__EXERCISE__. Copy out the entries exactly, and wherever a picture appears, leave it out.

↓↓↓

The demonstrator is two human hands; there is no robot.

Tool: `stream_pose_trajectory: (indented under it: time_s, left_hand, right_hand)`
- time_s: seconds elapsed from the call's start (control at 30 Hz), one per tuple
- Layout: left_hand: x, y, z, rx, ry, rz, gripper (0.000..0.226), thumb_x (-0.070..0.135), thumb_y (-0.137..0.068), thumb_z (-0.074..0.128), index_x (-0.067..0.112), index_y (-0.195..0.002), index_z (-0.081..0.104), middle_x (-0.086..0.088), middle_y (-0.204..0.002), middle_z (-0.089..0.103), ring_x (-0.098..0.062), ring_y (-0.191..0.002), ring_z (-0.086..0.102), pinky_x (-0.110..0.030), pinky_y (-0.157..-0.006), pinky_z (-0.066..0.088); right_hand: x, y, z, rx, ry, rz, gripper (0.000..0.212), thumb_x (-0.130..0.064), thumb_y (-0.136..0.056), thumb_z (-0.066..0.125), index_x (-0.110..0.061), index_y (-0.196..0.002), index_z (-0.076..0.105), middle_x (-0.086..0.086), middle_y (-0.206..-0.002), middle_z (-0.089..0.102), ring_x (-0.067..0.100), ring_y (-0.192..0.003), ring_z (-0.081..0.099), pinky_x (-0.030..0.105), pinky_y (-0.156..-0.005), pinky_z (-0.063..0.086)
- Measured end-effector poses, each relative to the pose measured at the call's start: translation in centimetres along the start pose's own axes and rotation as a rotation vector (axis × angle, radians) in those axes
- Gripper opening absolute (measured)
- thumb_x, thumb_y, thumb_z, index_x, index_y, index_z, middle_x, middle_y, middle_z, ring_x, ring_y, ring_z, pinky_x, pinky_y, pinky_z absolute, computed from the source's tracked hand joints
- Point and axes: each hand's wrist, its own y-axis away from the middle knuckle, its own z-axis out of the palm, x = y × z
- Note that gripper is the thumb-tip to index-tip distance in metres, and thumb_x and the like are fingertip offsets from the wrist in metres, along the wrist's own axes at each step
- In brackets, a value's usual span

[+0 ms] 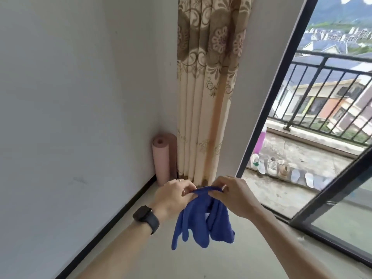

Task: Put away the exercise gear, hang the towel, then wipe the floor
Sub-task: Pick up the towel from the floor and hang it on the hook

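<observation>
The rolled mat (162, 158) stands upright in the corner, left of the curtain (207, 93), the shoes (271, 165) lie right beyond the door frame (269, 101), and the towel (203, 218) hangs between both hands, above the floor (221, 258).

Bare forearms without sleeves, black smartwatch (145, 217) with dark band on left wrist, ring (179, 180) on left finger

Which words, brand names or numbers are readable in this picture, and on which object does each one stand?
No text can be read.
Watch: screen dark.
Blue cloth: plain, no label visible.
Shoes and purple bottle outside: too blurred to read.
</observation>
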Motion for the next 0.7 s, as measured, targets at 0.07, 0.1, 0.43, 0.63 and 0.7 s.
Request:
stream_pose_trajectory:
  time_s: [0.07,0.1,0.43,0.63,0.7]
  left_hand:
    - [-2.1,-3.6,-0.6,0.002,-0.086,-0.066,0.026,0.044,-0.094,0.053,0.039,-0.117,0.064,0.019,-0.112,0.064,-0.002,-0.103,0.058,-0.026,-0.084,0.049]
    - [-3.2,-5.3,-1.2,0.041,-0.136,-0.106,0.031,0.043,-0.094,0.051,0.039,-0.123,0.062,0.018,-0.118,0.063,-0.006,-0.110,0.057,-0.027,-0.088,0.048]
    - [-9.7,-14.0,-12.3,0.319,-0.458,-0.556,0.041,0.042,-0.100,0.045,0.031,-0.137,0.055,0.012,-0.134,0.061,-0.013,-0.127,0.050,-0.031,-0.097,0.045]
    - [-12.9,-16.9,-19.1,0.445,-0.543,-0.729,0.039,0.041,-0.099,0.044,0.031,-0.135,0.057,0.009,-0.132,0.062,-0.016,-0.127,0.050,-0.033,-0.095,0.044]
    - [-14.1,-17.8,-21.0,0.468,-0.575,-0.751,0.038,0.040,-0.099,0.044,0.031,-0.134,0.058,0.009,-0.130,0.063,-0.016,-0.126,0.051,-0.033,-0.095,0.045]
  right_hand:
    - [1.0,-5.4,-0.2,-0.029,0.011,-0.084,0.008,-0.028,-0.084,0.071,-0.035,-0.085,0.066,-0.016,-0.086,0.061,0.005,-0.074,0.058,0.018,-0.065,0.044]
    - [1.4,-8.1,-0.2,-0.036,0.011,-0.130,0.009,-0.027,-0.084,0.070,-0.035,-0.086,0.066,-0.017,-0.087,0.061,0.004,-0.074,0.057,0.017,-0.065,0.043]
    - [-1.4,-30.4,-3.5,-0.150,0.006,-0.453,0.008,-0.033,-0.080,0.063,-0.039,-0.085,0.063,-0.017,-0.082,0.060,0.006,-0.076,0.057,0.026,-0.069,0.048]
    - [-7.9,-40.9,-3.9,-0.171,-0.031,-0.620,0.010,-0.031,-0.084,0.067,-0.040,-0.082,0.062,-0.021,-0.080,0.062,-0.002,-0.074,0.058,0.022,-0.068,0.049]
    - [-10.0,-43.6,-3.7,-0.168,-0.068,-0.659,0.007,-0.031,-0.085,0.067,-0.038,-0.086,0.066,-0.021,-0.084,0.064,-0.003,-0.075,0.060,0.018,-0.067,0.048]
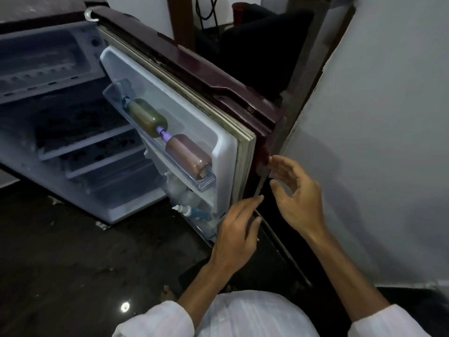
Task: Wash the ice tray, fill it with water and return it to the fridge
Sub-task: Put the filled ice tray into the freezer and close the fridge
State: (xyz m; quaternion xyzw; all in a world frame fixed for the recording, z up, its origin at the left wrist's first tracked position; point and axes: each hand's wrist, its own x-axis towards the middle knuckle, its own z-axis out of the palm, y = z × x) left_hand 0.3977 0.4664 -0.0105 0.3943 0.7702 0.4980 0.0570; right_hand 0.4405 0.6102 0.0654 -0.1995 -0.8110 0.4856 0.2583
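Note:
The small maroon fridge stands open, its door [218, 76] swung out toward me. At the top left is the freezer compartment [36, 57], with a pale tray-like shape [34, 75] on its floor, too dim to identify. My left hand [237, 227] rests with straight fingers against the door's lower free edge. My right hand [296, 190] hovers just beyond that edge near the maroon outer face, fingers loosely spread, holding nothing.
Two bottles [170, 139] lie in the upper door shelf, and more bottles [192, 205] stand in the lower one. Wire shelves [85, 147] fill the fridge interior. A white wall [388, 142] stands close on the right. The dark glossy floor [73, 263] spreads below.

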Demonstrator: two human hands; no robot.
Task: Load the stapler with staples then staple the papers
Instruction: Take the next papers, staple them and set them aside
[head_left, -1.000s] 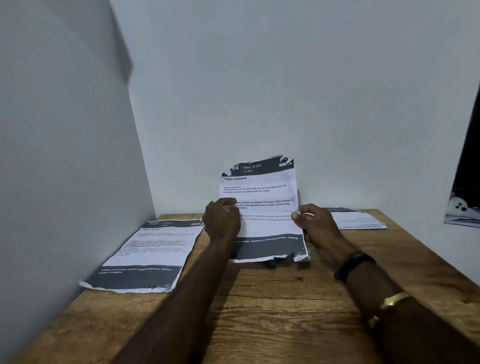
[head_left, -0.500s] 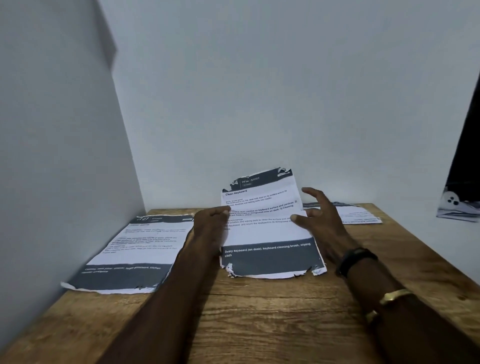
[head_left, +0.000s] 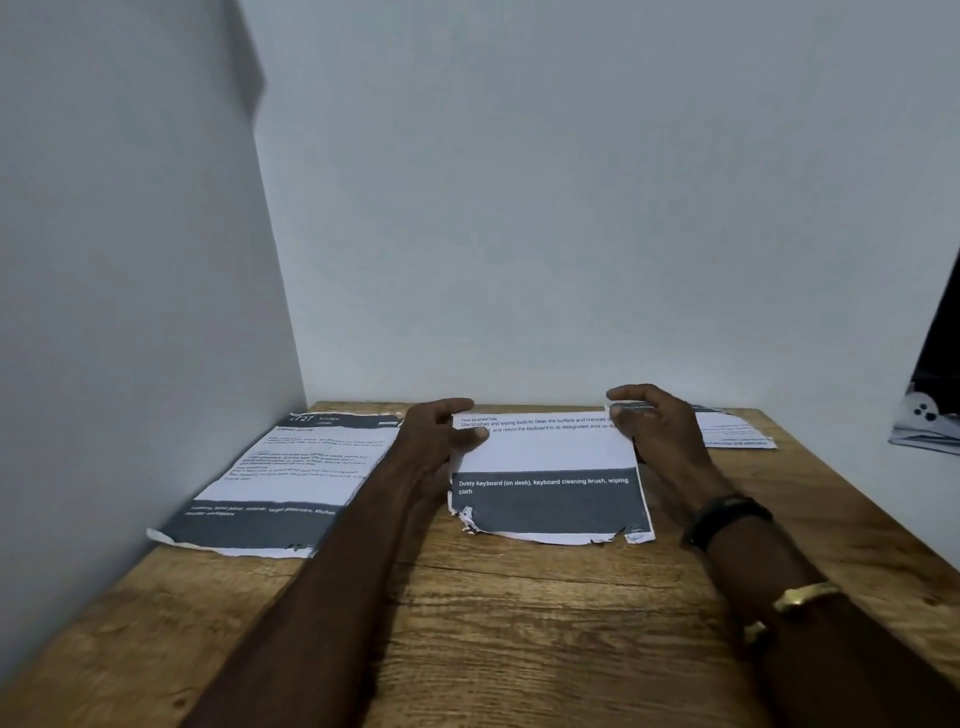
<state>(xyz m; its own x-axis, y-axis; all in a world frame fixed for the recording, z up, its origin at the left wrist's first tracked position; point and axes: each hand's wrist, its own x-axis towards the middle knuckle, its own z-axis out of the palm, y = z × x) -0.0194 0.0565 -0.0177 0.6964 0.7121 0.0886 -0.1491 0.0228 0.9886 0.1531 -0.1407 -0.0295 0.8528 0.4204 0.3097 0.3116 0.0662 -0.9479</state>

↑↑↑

__TASK RESPONSE__.
The demonstrator is two human hands; there is no robot.

Tool: `stream_pose_trajectory: (indented under it: time_s, left_hand, right_hand)`
- time_s: seconds elapsed from the call's start (control at 30 Hz), one per tuple
- Layout: left_hand: x, y, z, rx, ry, rz, gripper (0.000..0.226), thumb_x (-0.070..0.135), thumb_y (-0.137..0.068), thumb_z (-0.074..0.128), index_x (-0.067..0.112), index_y (-0.195..0.002), index_z (-0.081..0.104), middle_x (-0.086..0.088), middle_y (-0.204..0.002), middle_z (-0.089..0.103), ring_x (-0.098..0.062), ring_y (-0.191..0.002), ring_z (-0.086..0.102), pinky_x (-0.110..0.030), pinky_y (-0.157..-0.006), pinky_z (-0.066..0.088); right_hand: x, y, z, rx, ry, rz, gripper (0.000..0.212), thumb_x (-0.130..0.064), thumb_y (-0.136..0.056), thumb_z (-0.066..0.125), index_x (-0.110..0.061), index_y (-0.196..0.002), index_z (-0.076..0.105), middle_x (-0.086..0.086), middle_y (-0.206..-0.002), middle_z (-0.089..0.102), ring_x (-0.067..0.100), ring_y (-0.192..0.003), ring_z (-0.081..0.099), pinky_x (-0.030..0.105), pinky_y (-0.156..-0.005), pinky_z (-0.063..0.086)
- Measured end-effector poses, each relative to the pose measured at the call's start: translation in centimetres along the start pose's own axes and rotation as a rotation vector (axis × angle, radians) in those axes
- Gripper opening absolute (measured)
- thumb_x, thumb_y, thumb_z, index_x, index_y, index_z, middle_x, middle_y, middle_z, ring_x, ring_y, ring_z, pinky_x, pinky_y, pinky_z absolute, computed from the source's tracked hand joints
- Point and axes: each hand's wrist, its own y-axis away from the middle knuckle, its own z-axis out of the palm, x = y × z
- Note that gripper is the thumb-tip to index-tip distance in metres, and thumb_x and the like are fingertip offsets from the wrist in metres, along the wrist's own axes at each step
- In brackets, a value's usual span

[+0 ms] 

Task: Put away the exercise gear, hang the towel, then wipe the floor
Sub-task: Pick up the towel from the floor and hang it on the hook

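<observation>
The rolled mat (162, 158) stands upright in the corner, left of the curtain (207, 93), the shoes (271, 165) lie right beyond the door frame (269, 101), and the towel (203, 218) hangs between both hands, above the floor (221, 258).

Bare forearms without sleeves, black smartwatch (145, 217) with dark band on left wrist, ring (179, 180) on left finger

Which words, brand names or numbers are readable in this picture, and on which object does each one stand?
No text can be read.
Watch: screen dark.
Blue cloth: plain, no label visible.
Shoes and purple bottle outside: too blurred to read.
</observation>
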Motion for the next 0.7 s, as measured, targets at 0.07, 0.1, 0.43, 0.63 and 0.7 s.
Request:
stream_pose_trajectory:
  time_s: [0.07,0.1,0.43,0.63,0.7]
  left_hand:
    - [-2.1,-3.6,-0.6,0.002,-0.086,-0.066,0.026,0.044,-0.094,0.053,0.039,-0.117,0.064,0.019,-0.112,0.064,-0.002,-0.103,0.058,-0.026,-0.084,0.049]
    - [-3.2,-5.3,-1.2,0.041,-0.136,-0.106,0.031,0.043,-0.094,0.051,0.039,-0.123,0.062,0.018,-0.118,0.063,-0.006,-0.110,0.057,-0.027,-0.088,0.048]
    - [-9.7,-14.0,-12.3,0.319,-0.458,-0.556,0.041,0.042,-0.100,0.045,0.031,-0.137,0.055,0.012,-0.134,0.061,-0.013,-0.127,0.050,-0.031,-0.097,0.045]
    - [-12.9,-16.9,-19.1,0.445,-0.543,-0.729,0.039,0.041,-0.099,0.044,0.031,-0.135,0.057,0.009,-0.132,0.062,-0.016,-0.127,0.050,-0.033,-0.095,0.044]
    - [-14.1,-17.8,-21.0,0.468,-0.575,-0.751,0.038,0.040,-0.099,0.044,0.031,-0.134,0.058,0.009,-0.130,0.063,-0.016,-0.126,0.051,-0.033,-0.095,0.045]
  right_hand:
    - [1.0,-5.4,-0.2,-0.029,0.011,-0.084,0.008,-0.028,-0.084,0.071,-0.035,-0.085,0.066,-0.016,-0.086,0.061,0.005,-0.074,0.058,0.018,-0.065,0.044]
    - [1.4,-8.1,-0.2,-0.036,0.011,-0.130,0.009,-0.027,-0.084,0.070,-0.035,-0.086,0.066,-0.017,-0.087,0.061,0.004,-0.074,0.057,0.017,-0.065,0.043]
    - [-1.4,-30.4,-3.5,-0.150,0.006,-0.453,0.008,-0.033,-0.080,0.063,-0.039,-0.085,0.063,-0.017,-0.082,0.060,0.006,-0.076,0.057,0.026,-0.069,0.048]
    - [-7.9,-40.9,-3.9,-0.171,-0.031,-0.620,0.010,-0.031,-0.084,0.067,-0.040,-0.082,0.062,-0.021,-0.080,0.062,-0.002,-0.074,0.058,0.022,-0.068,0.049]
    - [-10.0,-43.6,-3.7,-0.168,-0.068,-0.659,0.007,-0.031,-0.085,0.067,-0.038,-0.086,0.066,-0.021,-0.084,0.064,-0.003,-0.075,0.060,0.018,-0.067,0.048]
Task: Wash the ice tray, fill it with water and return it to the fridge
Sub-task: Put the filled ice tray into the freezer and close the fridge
State: (xyz m; quaternion xyzw; all in a world frame fixed for the recording, z up, its origin at the left wrist's first tracked position; point and axes: each hand's wrist, its own x-axis towards the middle knuckle, its own z-axis out of the palm, y = z × x) left_hand 0.3977 0.4664 -0.0105 0.3943 0.7702 0.4980 0.0570; right_hand 0.4405 0.6102 0.0654 -0.1995 -0.8110 0.4856 0.2583
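Note:
The small maroon fridge stands open, its door [218, 76] swung out toward me. At the top left is the freezer compartment [36, 57], with a pale tray-like shape [34, 75] on its floor, too dim to identify. My left hand [237, 227] rests with straight fingers against the door's lower free edge. My right hand [296, 190] hovers just beyond that edge near the maroon outer face, fingers loosely spread, holding nothing.
Two bottles [170, 139] lie in the upper door shelf, and more bottles [192, 205] stand in the lower one. Wire shelves [85, 147] fill the fridge interior. A white wall [388, 142] stands close on the right. The dark glossy floor [73, 263] spreads below.
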
Demonstrator: two human hands; no robot.
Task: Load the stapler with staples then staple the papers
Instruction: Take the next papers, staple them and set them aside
[head_left, -1.000s] 
[head_left, -0.500s] 
[head_left, +0.000s] 
<state>(xyz m; its own x-axis, y-axis; all in a world frame fixed for the recording, z up, its origin at the left wrist's first tracked position; point and axes: each hand's wrist, its own x-axis towards the middle knuckle, its own z-axis out of the palm, y = z × x) -0.0194 0.0565 -0.0177 0.6964 0.7121 0.0886 -0.1491 0.0228 0.9886 0.1531 -0.1407 -0.0295 0.8528 0.4204 0.3097 0.3116 0.0662 -0.9479</state>

There is no more to this output.